The Poddle, once an important river in Dublin city along with the Swan and the Camac, is now covered over. Once enough to bring on a torrent for Dublin’s black pool (Dubh Linn), the Poddle is a sorry trickle which, unless it has been raining heavily, can be walked.
“Dublin people walk around every day without realising there’s a whole forgotten world under their feet,” says Greene, who loves his job in the city’s drainage division. “You can walk for miles without coming up.”
If there are any worries, it’s from the card-carrying members of the rat race. “We’re entering the kingdom of the rats. This is their world. But they’re as afraid of you as you are of them,” he says.
The Poddle is one of many tunnels that was used by rebels to outfox the authorities and then to outrun one another in the two wars that saw the founding of the state.
Greene, the Poddle tunnel and all manner of matters underground in Dublin are the subject of Thursday’s Leargas programme on RTE.
The programme deals with the Poddle, as well as the old Phoenix park rail tunnel, which isn’t used for passenger trains although it connects Heuston and Connolly Stations.
According to producer Fachtna O’Drisceoil, the programme will show the first camera footage taken in many of these seldom-seen underground locations.

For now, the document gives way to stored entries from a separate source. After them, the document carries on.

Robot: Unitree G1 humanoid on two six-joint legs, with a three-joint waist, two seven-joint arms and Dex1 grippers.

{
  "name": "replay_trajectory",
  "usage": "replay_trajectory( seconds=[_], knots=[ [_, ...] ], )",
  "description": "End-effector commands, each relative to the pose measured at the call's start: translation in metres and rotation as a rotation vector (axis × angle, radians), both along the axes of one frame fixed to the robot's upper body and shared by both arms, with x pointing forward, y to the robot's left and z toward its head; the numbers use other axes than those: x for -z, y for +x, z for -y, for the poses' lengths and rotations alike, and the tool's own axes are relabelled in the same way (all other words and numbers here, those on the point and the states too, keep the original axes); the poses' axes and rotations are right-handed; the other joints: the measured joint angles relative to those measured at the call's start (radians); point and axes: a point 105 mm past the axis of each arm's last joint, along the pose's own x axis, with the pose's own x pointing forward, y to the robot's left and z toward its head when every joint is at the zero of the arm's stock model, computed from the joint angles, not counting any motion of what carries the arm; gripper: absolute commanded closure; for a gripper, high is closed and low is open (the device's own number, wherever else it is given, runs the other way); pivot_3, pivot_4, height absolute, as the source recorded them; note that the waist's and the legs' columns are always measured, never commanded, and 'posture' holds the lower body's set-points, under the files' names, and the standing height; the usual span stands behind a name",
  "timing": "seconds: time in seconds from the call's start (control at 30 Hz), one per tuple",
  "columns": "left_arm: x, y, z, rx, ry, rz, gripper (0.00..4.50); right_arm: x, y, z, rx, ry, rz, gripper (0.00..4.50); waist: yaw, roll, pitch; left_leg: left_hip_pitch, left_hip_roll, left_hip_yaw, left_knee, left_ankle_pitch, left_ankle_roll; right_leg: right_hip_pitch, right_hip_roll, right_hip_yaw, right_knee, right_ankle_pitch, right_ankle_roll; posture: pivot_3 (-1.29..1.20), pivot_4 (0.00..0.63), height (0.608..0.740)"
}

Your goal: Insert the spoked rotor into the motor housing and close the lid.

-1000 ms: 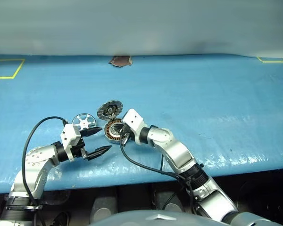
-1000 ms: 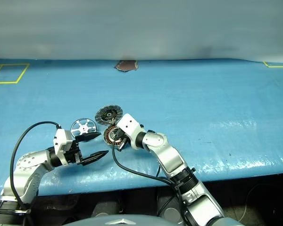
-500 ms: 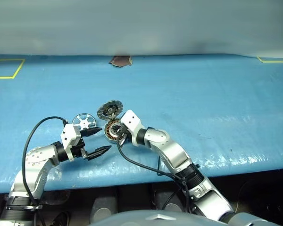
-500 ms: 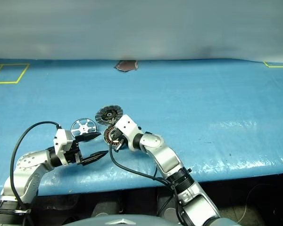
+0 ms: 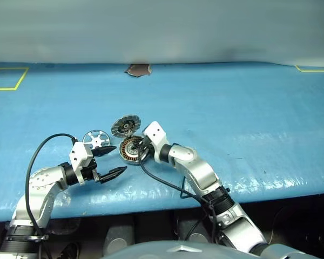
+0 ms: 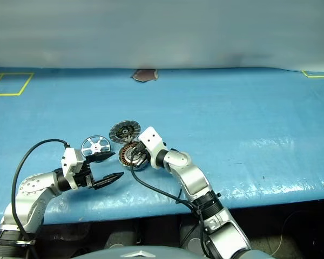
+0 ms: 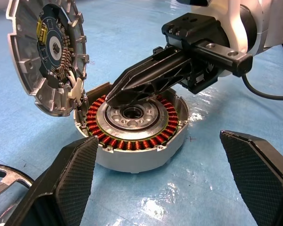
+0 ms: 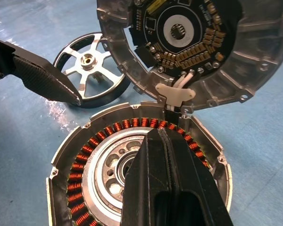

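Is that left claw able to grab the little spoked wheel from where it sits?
Probably yes. The spoked rotor lies flat on the blue table just beyond the open left gripper, with nothing between them. The shut right gripper is over the motor housing, off to the side.

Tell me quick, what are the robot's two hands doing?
Left gripper: open, holding nothing.
Right gripper: shut, empty, its tips over the round silver motor housing with copper windings.

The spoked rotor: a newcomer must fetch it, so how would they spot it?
On the blue table, look just left of the motor housing and its raised lid. The spoked rotor lies flat there: an open silver ring with spokes, no copper windings.
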Motion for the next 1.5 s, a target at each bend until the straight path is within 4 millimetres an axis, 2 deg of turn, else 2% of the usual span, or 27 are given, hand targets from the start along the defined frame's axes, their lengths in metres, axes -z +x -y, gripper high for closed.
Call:
replay_trajectory(
  seconds=[0.03,0.23,0.47,0.53,0.73,0.9,1.03,1.37,1.47,1.5],
  knots=[
    [-0.001,0.002,-0.003,-0.006,0.015,0.011,0.0,-0.021,-0.001,-0.004,-0.011,0.052,0.051,4.48,-0.001,0.0,0.0,0.0,0.0,0.0,0.0,0.0,0.0,0.0,0.0,0.0,0.0,0.0,0.0,0.0,0.15,0.74],
    [-0.002,0.003,-0.004,-0.017,0.012,0.011,0.0,-0.017,-0.005,-0.006,-0.027,0.036,0.052,4.48,-0.001,0.0,0.0,0.0,0.0,0.0,-0.001,0.0,0.0,0.0,0.0,0.0,0.0,0.0,0.0,0.0,0.15,0.74],
    [-0.008,0.004,-0.019,-0.109,-0.005,-0.012,0.0,-0.023,-0.009,0.0,-0.044,0.022,0.105,4.48,-0.002,0.0,0.0,0.0,0.0,0.0,0.0,0.0,0.0,0.0,0.0,0.0,0.0,0.0,0.0,0.0,0.15,0.74],
    [-0.015,0.003,-0.024,-0.136,-0.035,-0.019,0.0,-0.027,-0.011,0.004,-0.054,0.018,0.134,4.48,-0.002,0.0,0.0,0.0,0.0,0.0,-0.001,0.0,0.0,0.0,0.0,0.0,0.0,0.0,0.0,0.0,0.15,0.74],
    [-0.026,0.001,-0.042,-0.177,0.025,0.021,0.0,-0.031,-0.03,0.011,-0.14,0.012,0.185,4.48,-0.001,0.0,0.0,0.0,0.0,0.0,-0.001,0.0,0.0,0.0,0.0,0.0,-0.001,0.0,-0.001,0.0,0.15,0.74],
    [-0.039,0.012,-0.045,-0.208,0.064,0.096,0.0,-0.03,-0.042,0.01,-0.208,0.017,0.194,4.48,0.002,0.0,0.0,0.0,0.0,0.0,-0.001,0.0,0.0,0.0,0.0,0.0,0.0,0.0,-0.001,0.0,0.15,0.74],
    [-0.039,0.024,-0.047,-0.238,0.108,0.121,0.0,-0.035,-0.051,0.0,-0.271,0.044,0.232,4.48,0.002,0.0,0.0,0.0,0.0,0.0,-0.001,0.0,0.0,0.0,0.0,0.0,-0.001,0.0,-0.001,0.0,0.15,0.74],
    [-0.023,0.038,-0.054,-0.272,0.222,0.054,0.0,-0.032,-0.044,-0.006,-0.249,0.031,0.256,4.48,0.001,0.0,0.0,0.0,0.0,0.0,-0.001,0.0,0.0,0.0,0.0,0.0,-0.001,0.0,0.0,0.0,0.15,0.74],
    [-0.02,0.041,-0.063,-0.318,0.269,0.062,0.55,-0.031,-0.043,-0.005,-0.239,0.031,0.256,4.5,0.002,0.0,0.0,0.0,0.0,0.0,-0.001,0.0,0.0,0.0,0.0,0.0,0.0,0.0,-0.001,0.0,0.15,0.74],
    [-0.02,0.042,-0.063,-0.32,0.274,0.066,0.89,-0.031,-0.042,-0.005,-0.237,0.031,0.256,4.5,0.002,0.0,0.0,0.0,0.0,0.0,-0.001,0.0,0.0,0.0,0.0,0.0,0.0,0.0,-0.001,0.0,0.15,0.74]
  ],
)
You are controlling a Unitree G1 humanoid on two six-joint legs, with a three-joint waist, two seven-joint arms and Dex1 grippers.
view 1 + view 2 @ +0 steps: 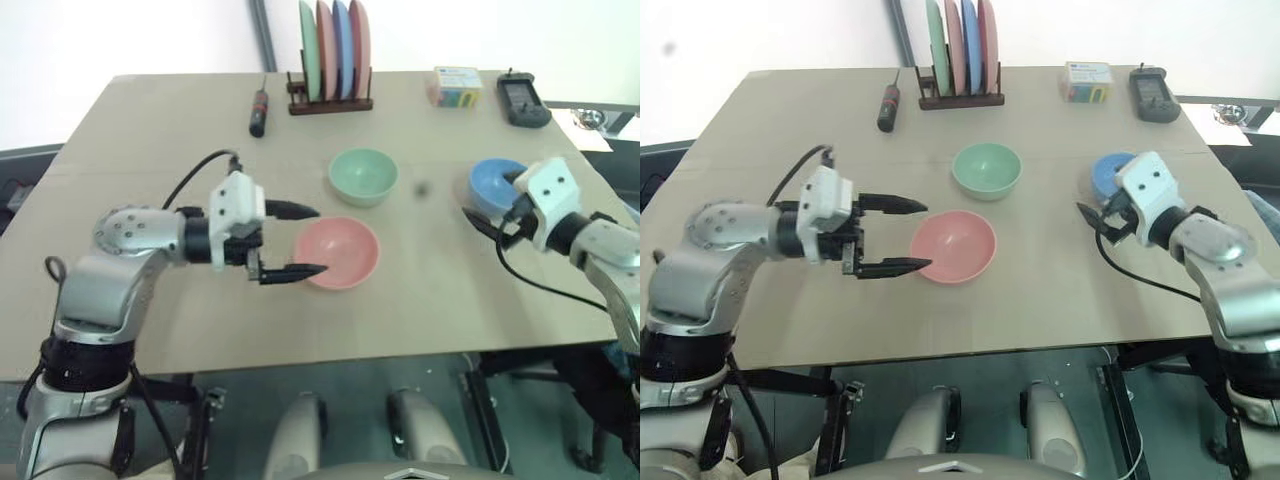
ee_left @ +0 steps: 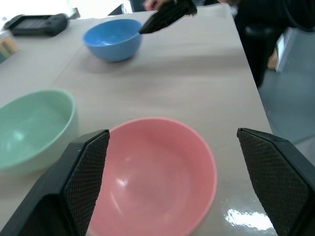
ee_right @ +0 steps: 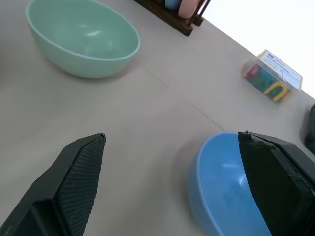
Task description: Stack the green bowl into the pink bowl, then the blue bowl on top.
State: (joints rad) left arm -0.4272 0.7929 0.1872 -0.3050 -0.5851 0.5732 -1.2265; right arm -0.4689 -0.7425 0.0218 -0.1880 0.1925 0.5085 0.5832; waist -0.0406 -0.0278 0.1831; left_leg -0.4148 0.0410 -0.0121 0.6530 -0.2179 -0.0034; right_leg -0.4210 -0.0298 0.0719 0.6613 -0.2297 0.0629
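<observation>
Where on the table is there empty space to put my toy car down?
The near strip of the table, in front of the pink bowl, is bare. So is the far left corner, left of the screwdriver. It is crowded between the green bowl, the blue bowl and both open grippers.

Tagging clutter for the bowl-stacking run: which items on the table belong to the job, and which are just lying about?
Job:
- green bowl, empty, standing alone
- pink bowl, empty, between the open fingers of the left gripper
- blue bowl, beside the open right gripper

Lying about:
- plate rack holding upright plates
- screwdriver
- small colourful box
- black handheld device
</observation>
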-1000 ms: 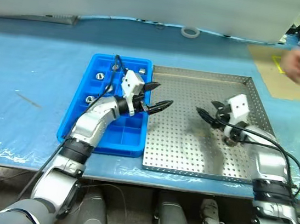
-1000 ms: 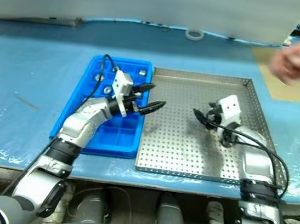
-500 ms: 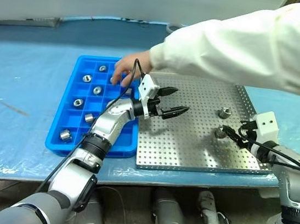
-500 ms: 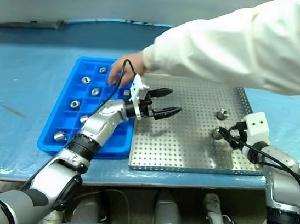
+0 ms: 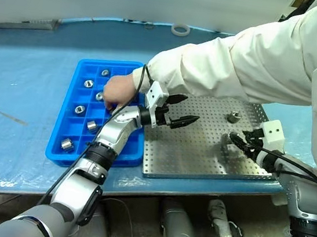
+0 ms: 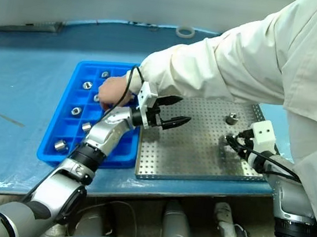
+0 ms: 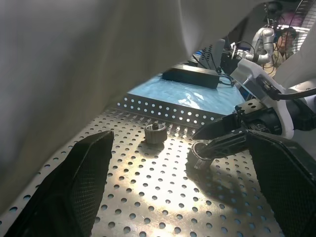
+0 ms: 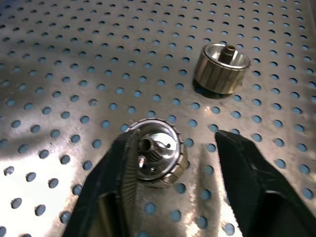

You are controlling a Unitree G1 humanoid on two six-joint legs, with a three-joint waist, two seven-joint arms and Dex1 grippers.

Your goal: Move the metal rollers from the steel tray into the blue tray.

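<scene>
The steel tray (image 5: 200,153) lies in front of me, with the blue tray (image 5: 94,160) along its left side. Two metal rollers are on the steel tray: one (image 5: 233,116) near its far right, the other (image 8: 155,150) between the fingers of my right gripper (image 5: 230,139). That gripper is open; one finger (image 8: 123,173) touches this roller and the other stands off it. My left gripper (image 5: 193,108) hangs open and empty over the tray's left part, pointing right. Several rollers (image 5: 79,109) sit in the blue tray's compartments.
A person's hand (image 5: 118,93) rests in the blue tray, and their white sleeve (image 5: 241,65) stretches across the steel tray's back from the right. A roll of tape (image 5: 180,29) lies at the far edge of the blue-covered table (image 5: 16,88).
The person's arm has reached in from the right, and the hand now sits further into the blue tray. My right gripper's fingers have narrowed around the roller. The camera has shifted.
</scene>
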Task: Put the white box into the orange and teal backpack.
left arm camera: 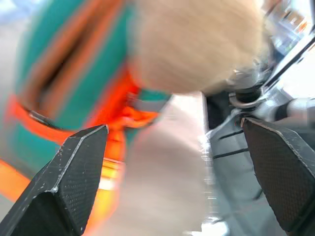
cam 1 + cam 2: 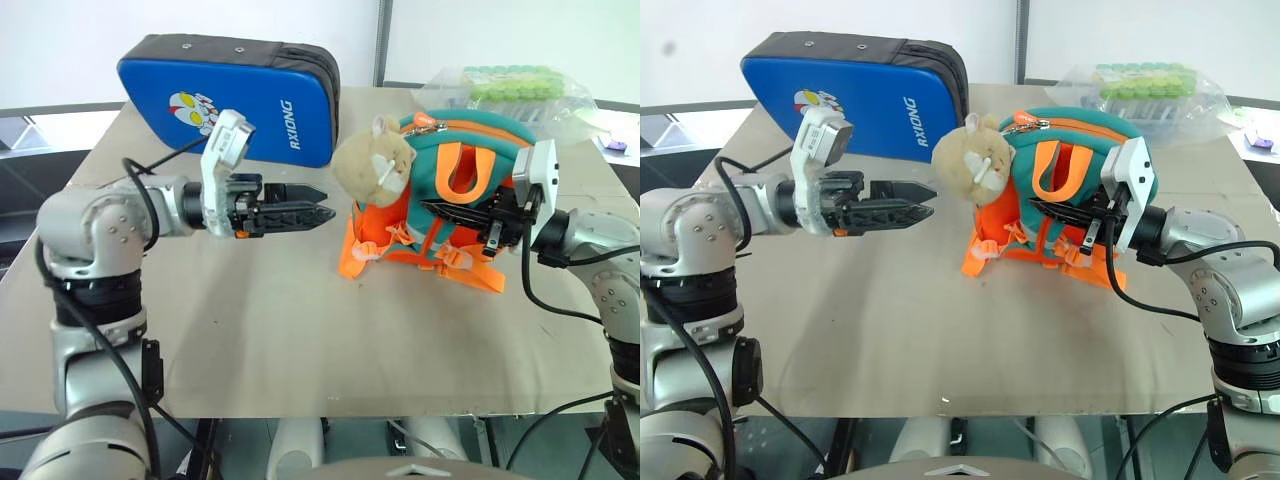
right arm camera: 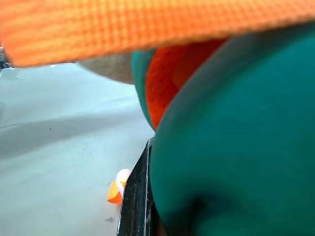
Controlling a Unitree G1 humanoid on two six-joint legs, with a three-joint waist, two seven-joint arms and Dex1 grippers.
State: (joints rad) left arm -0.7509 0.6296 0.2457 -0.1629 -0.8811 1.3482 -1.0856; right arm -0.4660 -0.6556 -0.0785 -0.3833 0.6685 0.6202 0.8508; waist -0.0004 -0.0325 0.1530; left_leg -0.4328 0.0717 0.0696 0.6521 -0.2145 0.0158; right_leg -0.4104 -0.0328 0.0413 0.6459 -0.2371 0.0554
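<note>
Now right pincer (image 2: 450,213) grips backpack (image 2: 470,170); left pincer (image 2: 318,216) just beside.

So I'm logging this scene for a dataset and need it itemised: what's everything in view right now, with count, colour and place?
backpack: one, orange and teal, right of table centre, standing up
plush bear charm: one, beige, on the backpack's left side
padded case: one, blue with dark edge and cartoon figure, back left of table
clear plastic bag: one, transparent with green items inside, back right of table
small object: one, purple, far right edge; too small to identify
table: one, tan top
left gripper: one, black fingers, open, pointing toward the bear
right gripper: one, black fingers, shut on the backpack's strap side
</note>
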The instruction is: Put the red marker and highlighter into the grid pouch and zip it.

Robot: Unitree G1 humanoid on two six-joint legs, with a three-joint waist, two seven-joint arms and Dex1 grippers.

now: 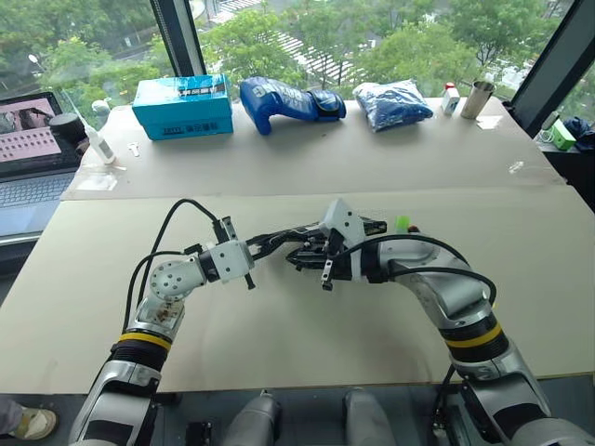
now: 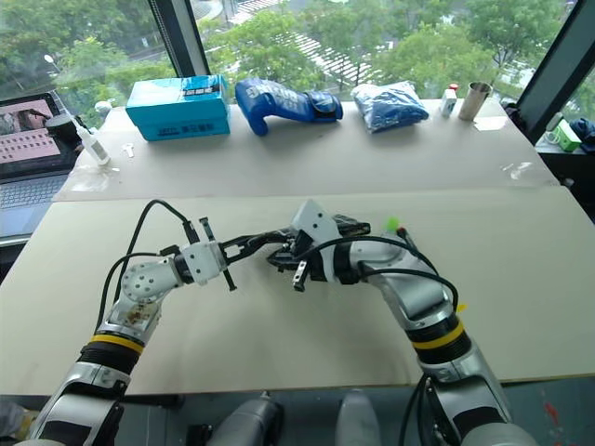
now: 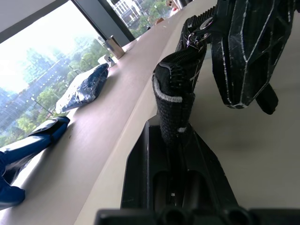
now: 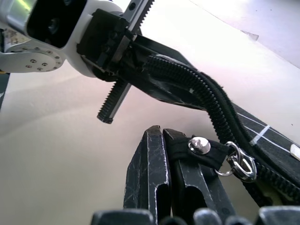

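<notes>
Right gripper [image 4: 164, 154]: fingers clamped on the zipper pull tab [image 4: 206, 151] of the grid pouch [image 1: 321, 243]. Left gripper [image 3: 174, 140]: closed on the pouch's end seam, holding it lifted above the table [image 1: 279, 334]. Pouch contents: cannot tell. Highlighter [image 1: 403, 224]: green cap visible just behind the right forearm. Both arms reach inward, meeting mid-table.
</notes>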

“Many of Dublin’s older houses have plenty going on in the basement and beyond, but much of it has been long forgotten, either because entrances have been covered up or because office-users simply never look there,” says O’Drisceoil.
Featured in the programme is a recently discovered medieval slipway which has recently been found in the basement of a house at Merchant’s Quay. The slipway is much the same as it was 700 years ago. The most recent surprise, however, unearthed under a modern building, is presently in the charge of archaeologist Linzi Simpson. Dublin’s original poorhouse, long lost to the city, was recently unearthed in excellent condition under a more modern building at St James’s hospital.
Most recently the Dublin Port tunnel is making its way unnoticed under hundreds of Dublin properties with the largest tunnelling machine ever used in Ireland.
Most of the old houses in the Temple Bar and Dame Street areas have complex cellar systems, some of which are used as bars and nightclubs today, but still many more remain unprobed, stretching in front of, next to and behind their own buildings. So be warned before you venture beyond the cellar door — you never know what you may find.